Art. 4.Aan de rechthebbenden die in de referteperiode gedurende minder dan 12 maanden voldoen aan de in artikel 3, a) en b) vermelde voorwaarden, wordt de jaarlijkse premie verleend op basis van 1/12de van het totaal jaarlijks bedrag, voor iedere maand of breuk van een maand tijdens de welke zij voldoen aan de bedoelde voorwaarden.

De tijdens de referteperiode gepensioneerde rechthebbenden, alsmede de echtgenoot of echtgenote van een, tijdens de referteperiode overleden rechthebbende genieten de jaarlijkse premie onder dezelfde voorwaarden.

Art. 5.Het bedrag van de jaarlijkse premie wordt als volgt vastgesteld : Voor de raadpleging van de tabel, zie beeld

Art. 6.Gedurende de referteperiode, lopende van 1 juli 2000 tot 30 juni 2001, stelt het Fonds voor bestaanszekerheid voor de papier- en kartonbewerking de in artikel 1 bedoelde werkgevers, uiterlijk op 1 oktober 2001 in het bezit van de nodige attesten van tewerkstelling.

Deze attesten worden door de werkgevers ingevuld op naam van elk lid van hun arbeiderspersoneel dat tijdens de referteperiode in het personeelsregister werd ingeschreven.

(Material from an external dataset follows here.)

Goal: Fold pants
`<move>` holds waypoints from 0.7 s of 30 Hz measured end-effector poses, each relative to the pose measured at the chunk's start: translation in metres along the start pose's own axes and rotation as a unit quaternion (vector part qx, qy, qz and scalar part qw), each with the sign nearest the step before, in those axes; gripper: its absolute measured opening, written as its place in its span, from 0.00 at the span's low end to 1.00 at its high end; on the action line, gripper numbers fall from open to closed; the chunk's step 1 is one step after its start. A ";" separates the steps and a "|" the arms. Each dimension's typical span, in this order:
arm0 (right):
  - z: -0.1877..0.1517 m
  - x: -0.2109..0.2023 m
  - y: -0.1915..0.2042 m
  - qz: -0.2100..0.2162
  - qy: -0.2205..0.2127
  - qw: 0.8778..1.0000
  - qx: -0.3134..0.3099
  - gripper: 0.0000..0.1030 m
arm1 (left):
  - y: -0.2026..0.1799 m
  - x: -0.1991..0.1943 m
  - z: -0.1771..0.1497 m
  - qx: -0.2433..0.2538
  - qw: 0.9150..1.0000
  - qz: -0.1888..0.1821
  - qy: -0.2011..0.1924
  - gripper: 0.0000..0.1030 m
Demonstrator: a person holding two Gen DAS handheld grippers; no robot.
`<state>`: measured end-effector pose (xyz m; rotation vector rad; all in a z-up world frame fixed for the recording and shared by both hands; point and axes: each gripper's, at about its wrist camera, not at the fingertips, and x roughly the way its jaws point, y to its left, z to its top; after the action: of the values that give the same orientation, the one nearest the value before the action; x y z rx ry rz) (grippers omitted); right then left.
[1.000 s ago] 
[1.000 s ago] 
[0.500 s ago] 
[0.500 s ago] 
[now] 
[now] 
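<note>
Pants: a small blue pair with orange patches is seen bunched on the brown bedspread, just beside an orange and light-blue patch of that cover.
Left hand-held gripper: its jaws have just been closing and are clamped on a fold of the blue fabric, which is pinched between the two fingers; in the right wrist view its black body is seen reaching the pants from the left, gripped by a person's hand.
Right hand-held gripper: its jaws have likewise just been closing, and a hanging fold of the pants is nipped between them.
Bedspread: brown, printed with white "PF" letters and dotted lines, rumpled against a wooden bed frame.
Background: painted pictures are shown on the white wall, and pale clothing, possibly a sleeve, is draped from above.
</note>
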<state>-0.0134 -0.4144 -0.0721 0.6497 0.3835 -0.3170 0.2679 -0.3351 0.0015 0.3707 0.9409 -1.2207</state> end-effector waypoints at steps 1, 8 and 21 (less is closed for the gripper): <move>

Uiterlijk op 15 november 2001 worden de attesten door de werkgevers individueel aan hun arbeiders en arbeidsters uitgereikt.

Tijdens de overbruggingsreferteperiode, lopende van 1 juli 2001 tot 31 december 2001 zullen de in artikel 1 bedoelde werkgevers uiterlijk op 31 maart 2002 in het bezit gesteld worden van de nodige attesten van tewerkstelling. De overmaking van de ingevulde attesten aan het arbeiderspersoneel zal uiterlijk op 30 april 2002 geschieden. HOOFDSTUK IV. - Eenmalige premie

Art. 7.De arbeiders en arbeidsters, tewerkgesteld in een in artikel 1 bedoelde onderneming hebben recht op een eenmalige premie, wanneer zij met pensioen gaan.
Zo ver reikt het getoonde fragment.